30-Second Head-to-Toe Tool in Pediatric Nursing

Cultivating Safety in Handoff Communication

Debbie Popovich, MSN, CPNP

Disclosures

Pediatr Nurs. 2011;37(2):55-60. 

In This Article

Rationale for Change

Dracup (2008) states that "although some of the elements [may be] challenging because of our sometimes chaotic physical environments…it is critical that we adopt practices used religiously in other high-risk settings" (p. 97). She points to strategies used by NASA to teach students how to conduct safe handoffs before they arrive at the clinical arena with structured information. Along with helping students identify potential errors with the fresh perspective described by Patterson et al. (2004), the HTT has been useful as an organizing structure for students who frequently perceive first handoff encounters with pediatric patients as chaotic. Using a standardized system to attend to basic safety issues during shift changes helps all nurses, particularly student nurses, to accurately document and effectively communicate critical aspects of care while augmenting efforts to engage multidisciplinary personnel for complete care continuity.

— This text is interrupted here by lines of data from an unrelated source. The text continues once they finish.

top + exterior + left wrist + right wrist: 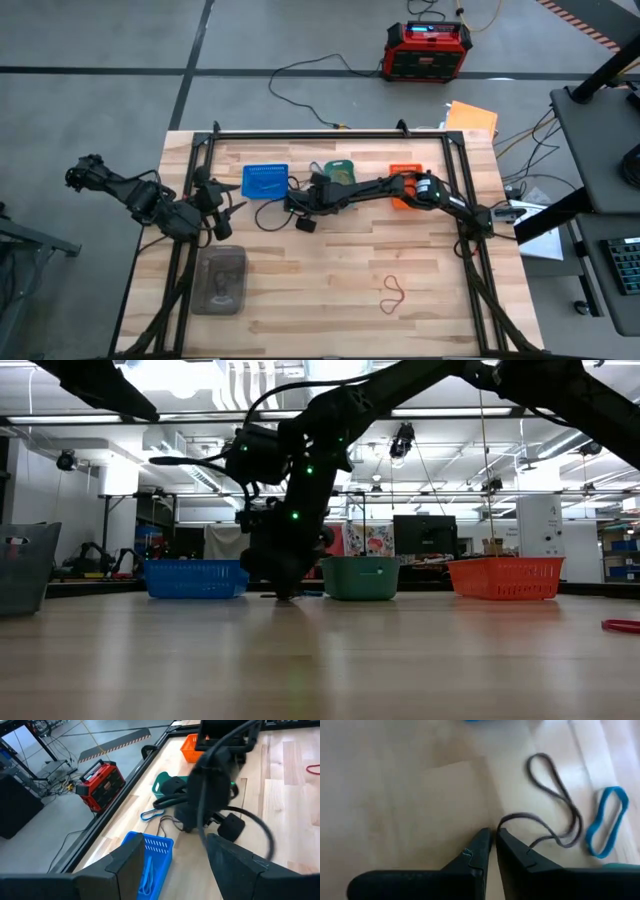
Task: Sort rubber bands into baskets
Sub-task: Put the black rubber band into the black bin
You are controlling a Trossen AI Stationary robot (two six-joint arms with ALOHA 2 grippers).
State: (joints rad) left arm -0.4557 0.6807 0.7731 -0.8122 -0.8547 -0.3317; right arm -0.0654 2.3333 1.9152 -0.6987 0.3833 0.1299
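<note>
A: At the table's left edge, the left gripper (222, 208) waits with its fingers spread apart and nothing between them, just beside the clear grey plastic container (221, 280). Next along the back sits the blue perforated plastic basket (265, 180), with a blue loop already showing inside it in the left wrist view.

B: And the right gripper (493, 836)?

A: It reaches across to the bare wood between the blue basket and the teal perforated plastic basket (338, 171). Its fingers are pressed together at the tips, pinching one end of a thin grey twisted rubber band (555, 800), I judge. The rest of that loop lies flat on the wood, and a blue rubber band (605, 821) lies just beside it.

B: So how should the lift go?

A: Rise straight and slowly, so the thin loop doesn't slip out or snag its blue neighbour. I can't tell which basket takes grey; the orange perforated plastic basket (403, 177) stands farther right.

B: Anything else left?

A: A red rubber band (393, 295) lies well apart, toward the front right of the table.
</note>
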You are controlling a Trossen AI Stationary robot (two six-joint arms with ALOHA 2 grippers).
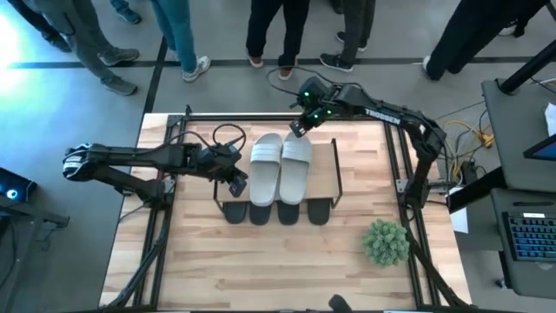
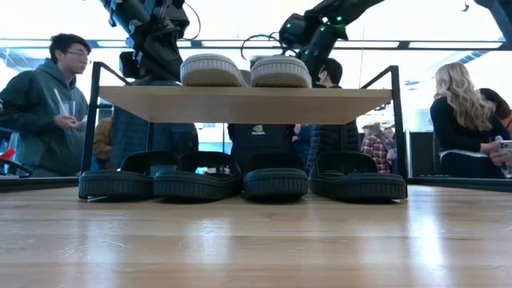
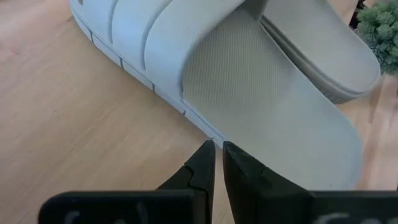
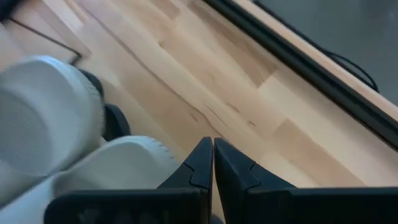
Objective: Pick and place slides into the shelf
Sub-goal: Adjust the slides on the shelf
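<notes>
Slides on and under the shelf, both grippers closed and empty

Slides fill the rack in two tiers. Two pale grey-white slides (image 1: 280, 165) lie side by side on the flat light-wood top board of the shelf (image 2: 244, 104), touching along their inner edges, ribbed straps toward the far edge of the tabletop (image 1: 261, 269). The left wrist view shows a finely dimpled footbed and moulded ridges across the broad strap. Four black slides (image 2: 240, 182) stand in a row on the tabletop beneath the board, rounded ends toward the near edge, chunky ridged soles touching or almost touching one another. Thin black wire legs frame the row at both ends.

The left gripper (image 3: 217, 152) hangs just beside the left pale slide, above the board's left side; its two dark, tapered fingers are pressed nearly together with nothing between them. The right gripper (image 4: 212, 149) sits above the far end of the shelf, close to the strap end of the right pale slide, fingers fully together and holding nothing.

A small green plant (image 1: 385, 241) with spiky tufts stands near the tabletop's near right corner. People (image 2: 48, 104) stand in the room beyond the far edge.
</notes>
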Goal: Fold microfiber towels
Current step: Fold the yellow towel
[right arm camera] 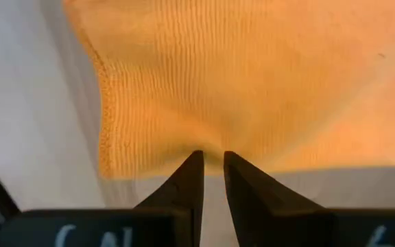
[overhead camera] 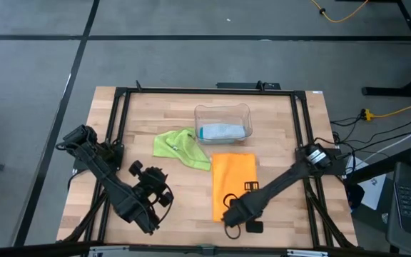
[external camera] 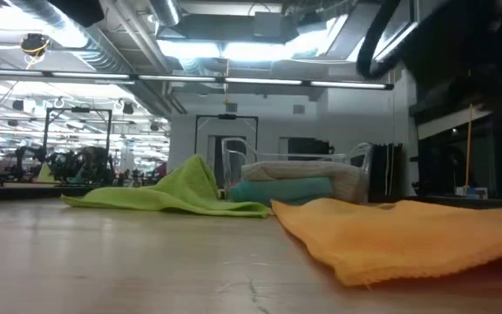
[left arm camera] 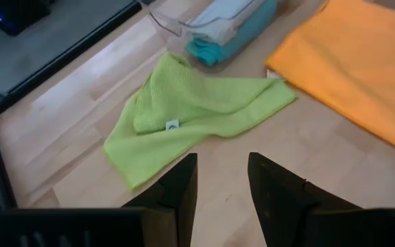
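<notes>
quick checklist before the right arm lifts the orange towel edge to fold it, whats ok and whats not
1. Right gripper pinching the near edge of the orange towel: ok.
2. Orange towel lying spread on the table: ok.
3. Fold path free of the lime green towel: ok, it lies beside the orange one, at most touching a corner.
4. Left gripper out of the way: ok, open over bare wood, holding nothing.
5. Clear bin beyond the far edge: ok, a folded teal towel inside.
6. Grip firm enough to lift: cannot tell.
</notes>
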You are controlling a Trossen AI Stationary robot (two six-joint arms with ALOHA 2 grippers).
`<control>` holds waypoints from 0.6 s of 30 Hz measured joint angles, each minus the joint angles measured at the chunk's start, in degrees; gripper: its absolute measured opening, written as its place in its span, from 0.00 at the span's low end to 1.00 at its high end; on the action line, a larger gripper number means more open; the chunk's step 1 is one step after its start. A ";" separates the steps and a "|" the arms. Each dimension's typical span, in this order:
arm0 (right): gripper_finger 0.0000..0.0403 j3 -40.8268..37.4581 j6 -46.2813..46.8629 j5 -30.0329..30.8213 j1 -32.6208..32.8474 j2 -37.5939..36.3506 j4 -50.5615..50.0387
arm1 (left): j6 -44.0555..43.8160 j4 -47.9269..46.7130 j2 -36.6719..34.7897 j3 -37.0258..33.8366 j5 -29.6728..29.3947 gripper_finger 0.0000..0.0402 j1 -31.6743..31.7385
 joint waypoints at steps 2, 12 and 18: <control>0.15 -0.06 1.76 1.88 1.10 -1.34 0.41 | 0.00 0.36 0.00 0.00 -0.67 0.30 0.32; 0.15 0.09 16.70 12.57 10.65 -7.43 -0.81 | 21.42 19.59 0.02 0.00 -1.39 0.30 3.80; 0.15 0.09 26.24 20.41 18.56 -7.13 -0.37 | 54.92 51.37 1.65 0.07 3.61 0.30 7.11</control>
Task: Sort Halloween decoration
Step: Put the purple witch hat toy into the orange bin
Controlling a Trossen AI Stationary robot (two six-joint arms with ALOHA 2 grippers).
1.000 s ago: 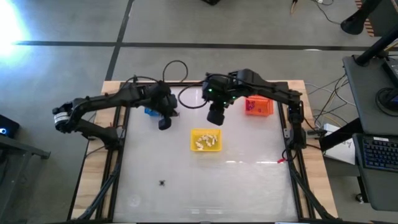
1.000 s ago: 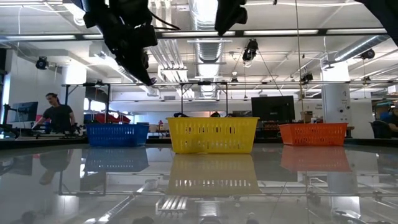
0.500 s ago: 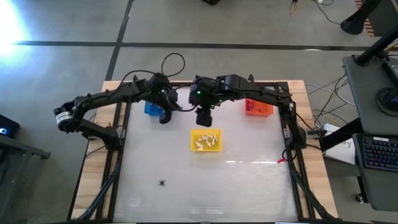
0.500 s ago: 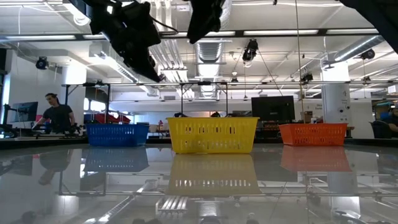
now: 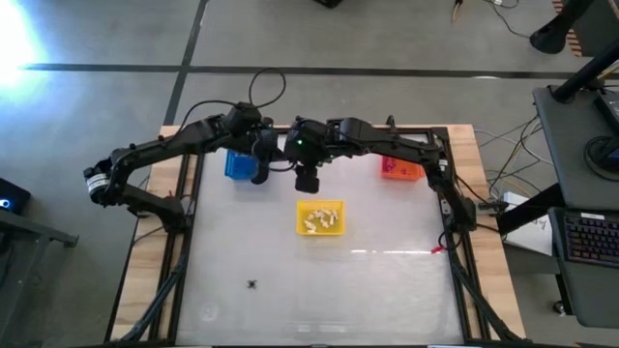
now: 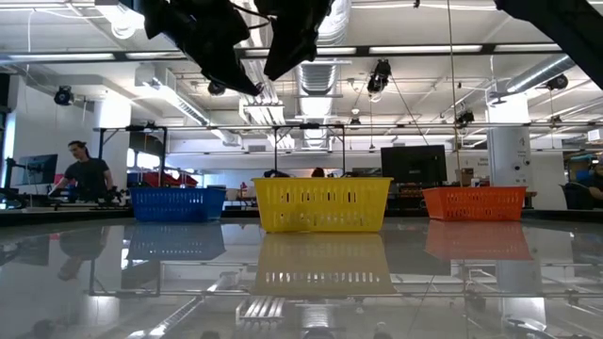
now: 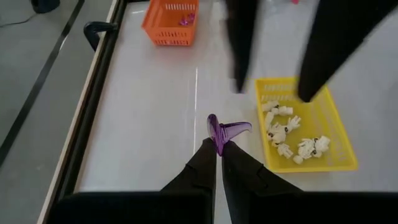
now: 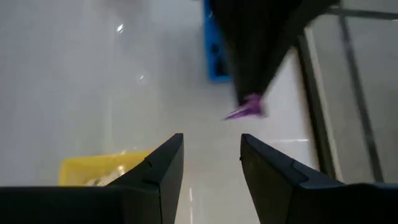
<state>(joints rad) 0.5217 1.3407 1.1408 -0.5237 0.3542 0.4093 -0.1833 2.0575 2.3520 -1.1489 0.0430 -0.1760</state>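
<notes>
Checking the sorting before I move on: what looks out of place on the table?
One small black spidery trinket lies alone on the bare white tabletop, far from the yellow mesh basket of cream trinkets.

three baskets far side, near side open

The right gripper is moving away from the orange basket, toward the left gripper, which is rising slightly.

Purple trinket pinched midair; cream trinkets lie heaped.
</notes>
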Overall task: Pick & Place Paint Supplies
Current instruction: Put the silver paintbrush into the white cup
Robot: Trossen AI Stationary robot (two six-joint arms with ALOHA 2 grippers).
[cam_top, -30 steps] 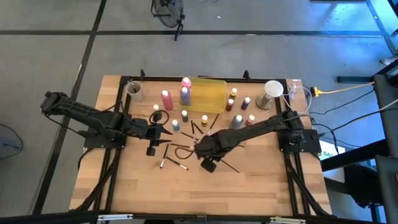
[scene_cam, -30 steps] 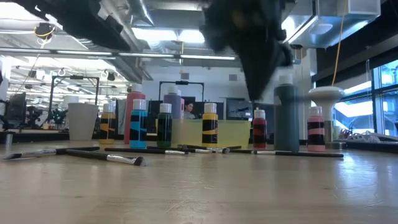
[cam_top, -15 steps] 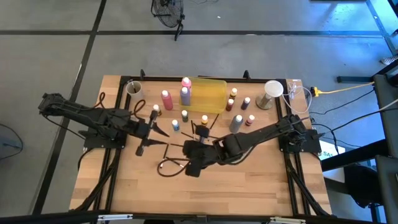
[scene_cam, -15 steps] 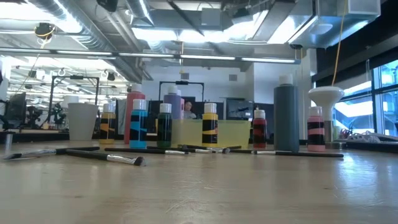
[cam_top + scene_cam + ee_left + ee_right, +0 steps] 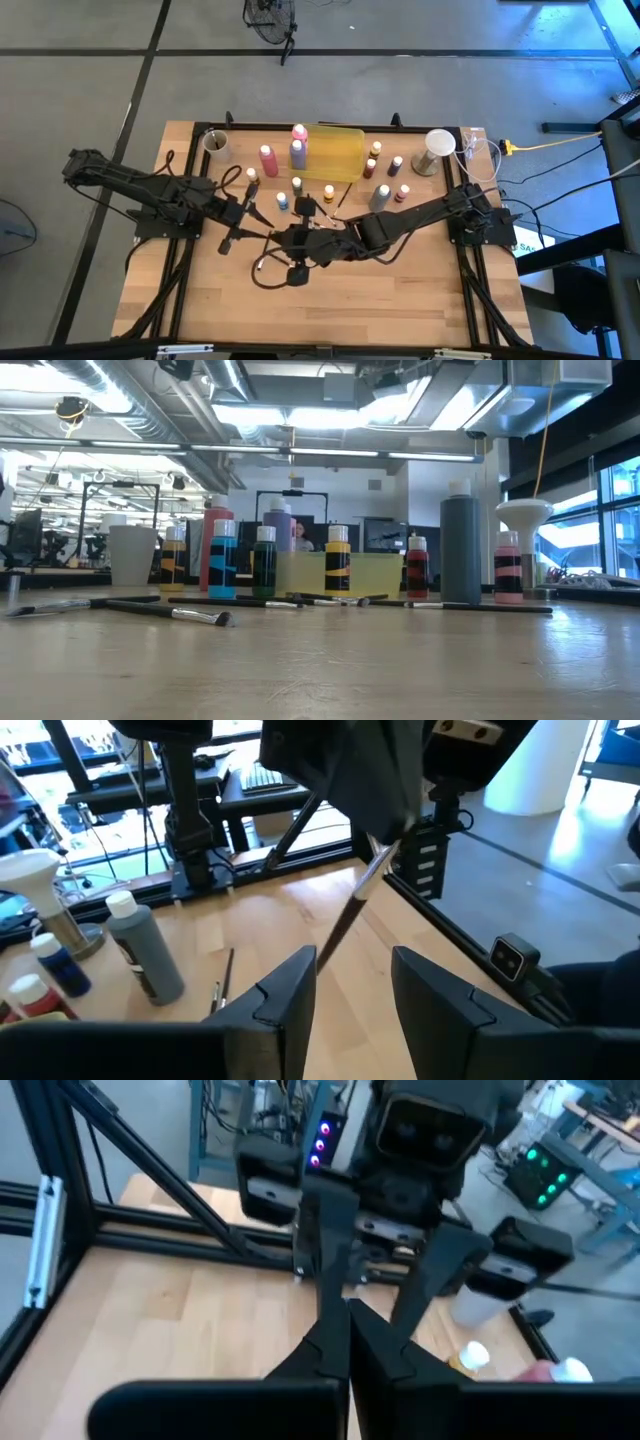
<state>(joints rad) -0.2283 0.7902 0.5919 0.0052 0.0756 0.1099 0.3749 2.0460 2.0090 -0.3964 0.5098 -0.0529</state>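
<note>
My right gripper is shut on a thin dark brush above the table's middle, seen in the high view. Facing it, my left gripper is open. Its two fingers stand on either side of the brush's dark handle end, and I cannot tell whether they touch it. More brushes lie flat on the wood. The pink, purple and grey squeeze bottles and several small white-capped bottles stand upright. My right gripper pinches the brush between its two shut fingers at its silver ferrule end. The fingers come nearly level from the table's right. The brush is lifted clear of the table, and its handle slants out toward my left gripper.
A translucent yellow tray sits at the far middle, with pale cups at the far left and far right. Loose brushes lie on the near middle wood. Black frame rails run along both table sides.
My right gripper has risen off the table, out of the low view. It went toward the table's left and turned from pointing down to nearly level, carrying the brush clear of the wood toward my left gripper. My left gripper has lifted a little and tipped up.
</note>
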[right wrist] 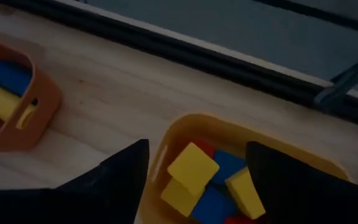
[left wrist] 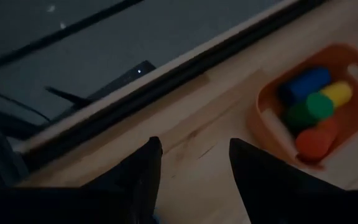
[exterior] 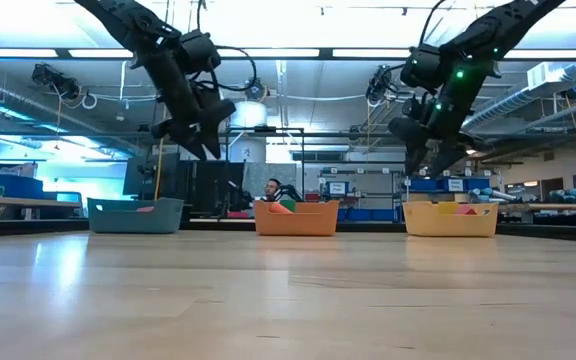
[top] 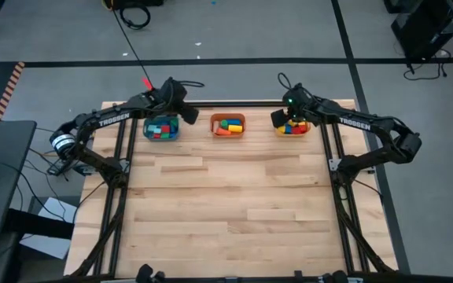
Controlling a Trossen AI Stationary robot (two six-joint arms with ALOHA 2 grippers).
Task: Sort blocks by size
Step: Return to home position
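Held high over the desk (exterior: pixel 288 300): left gripper (exterior: pixel 204 146) between teal bin (exterior: pixel 135 214) and orange bin (exterior: pixel 296 220), right gripper (exterior: pixel 431 160) above yellow bin (exterior: pixel 450 220). Peeking over the orange rim, blocks (exterior: pixel 282 207). Beyond it, a person (exterior: pixel 271 187) in the room.

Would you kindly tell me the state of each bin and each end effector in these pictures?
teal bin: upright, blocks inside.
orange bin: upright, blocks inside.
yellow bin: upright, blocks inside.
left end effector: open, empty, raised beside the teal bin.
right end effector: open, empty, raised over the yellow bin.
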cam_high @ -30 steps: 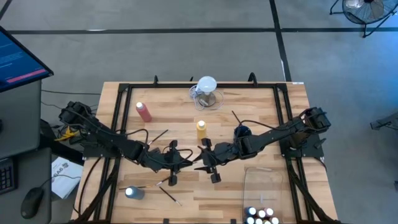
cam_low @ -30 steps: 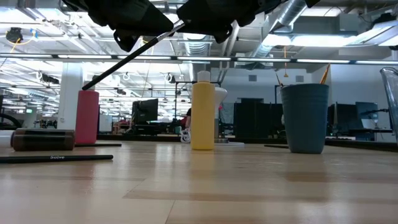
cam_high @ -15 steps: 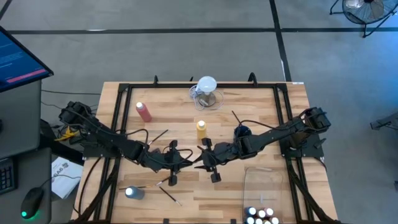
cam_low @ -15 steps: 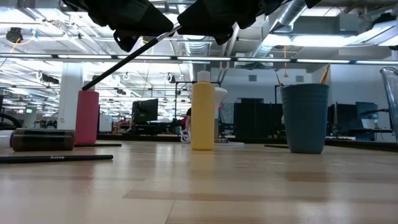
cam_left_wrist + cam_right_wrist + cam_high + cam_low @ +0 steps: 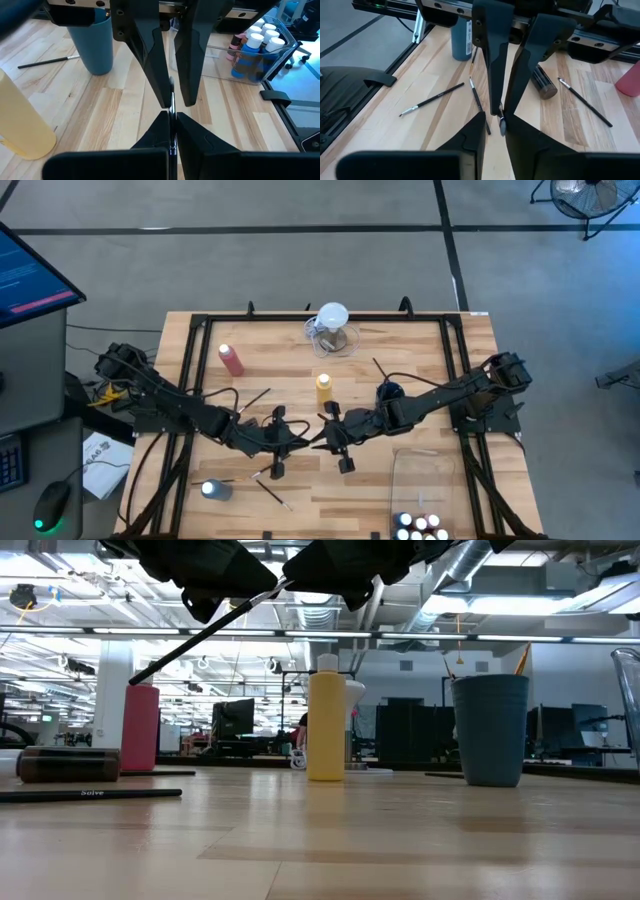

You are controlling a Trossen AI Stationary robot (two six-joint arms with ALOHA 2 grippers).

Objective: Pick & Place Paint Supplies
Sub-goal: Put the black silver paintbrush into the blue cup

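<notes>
Even, bright overhead light fills the scene — ceiling strip lights (image 5: pixel 300 635) show sharp across the low view. Shadows on the table (image 5: pixel 420 360) are soft and short. In the wrist views the near fingers (image 5: pixel 150 55) blur slightly — the wood shows mild sheen, no harsh glare

On your tabletop (image 5: pixel 420 350), the jug (image 5: pixel 332 330) stands at the far edge, midway across. Nearer you sits one squeeze bottle (image 5: pixel 324 387); another squeeze bottle (image 5: pixel 231 359) stands off to the left. The cup (image 5: pixel 389 392) is right of centre. The left gripper (image 5: pixel 302 439) and right gripper (image 5: pixel 318 438) meet tip to tip above the middle, with a paintbrush (image 5: pixel 171 107) between them. A third bottle (image 5: pixel 213 489) lies at front left, loose brushes (image 5: pixel 272 493) beside it. The clear bin (image 5: pixel 425 475) holding small bottles (image 5: pixel 419 526) occupies front right.
</notes>
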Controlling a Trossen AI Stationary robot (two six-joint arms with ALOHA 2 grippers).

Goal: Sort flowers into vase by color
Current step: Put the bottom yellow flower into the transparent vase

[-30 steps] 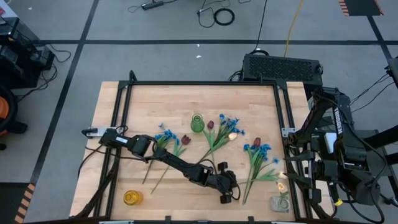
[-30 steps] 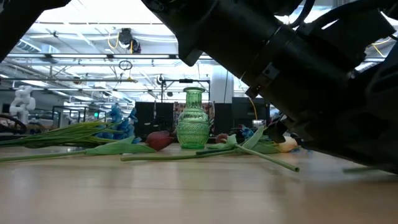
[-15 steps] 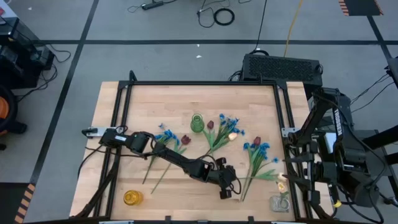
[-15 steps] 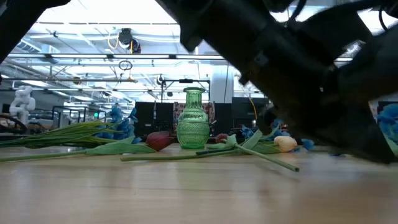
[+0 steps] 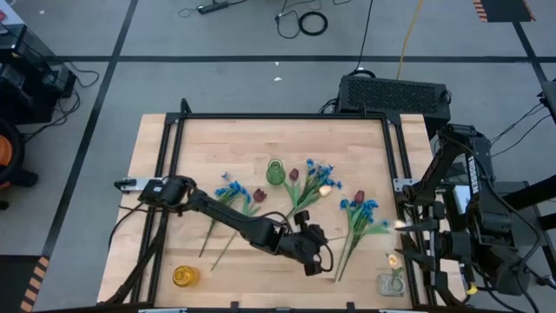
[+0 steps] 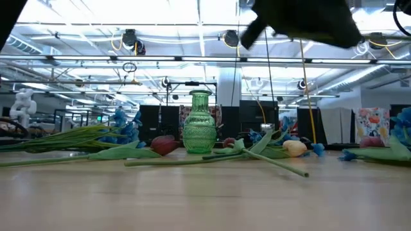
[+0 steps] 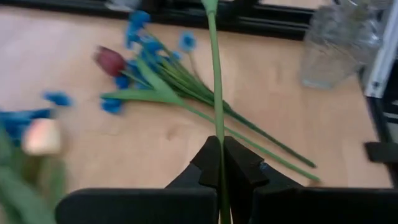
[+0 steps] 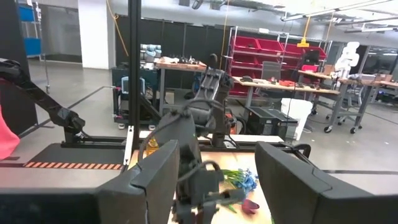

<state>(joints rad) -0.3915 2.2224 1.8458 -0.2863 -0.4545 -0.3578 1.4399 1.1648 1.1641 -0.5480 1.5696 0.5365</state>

In short, HTT empowers students to better plan for and provide competent, focused, quality care by addressing specific pediatric risk factors related to fluid volume status, intravenous access and patency, oxygen administration, monitors, and age-appropriate parameters. It verifies the transfer of information at handoff and provides a fresh perspective that can intercept potential problems at the beginning of a shift. The large number of errors identified in this process reinforces the need for a systematic checklist method that can be used at time of shift change.

Human factors, such as stress, distraction, and communication problems, increase the risk of errors during routine shift changes; therefore, it is critical for nurses to employ strategies ensuring timely communication of complete and accurate patient information. It seems obvious this is essential for reducing errors and patient harm associated with this daily transitional fact of nursing life. Teaching students techniques for verifying information at the time of handoff can raise their awareness of potential errors attributable to incomplete or inaccurate information. The HTT offers a common language and a standardized routine system for reducing errors during handoffs, and is based on hospital policy. These attributes have contributed to incorporation of the 30-Second Head-to-Toe into orientation of all new pediatric nurses in a large teaching hospital in North Central Florida.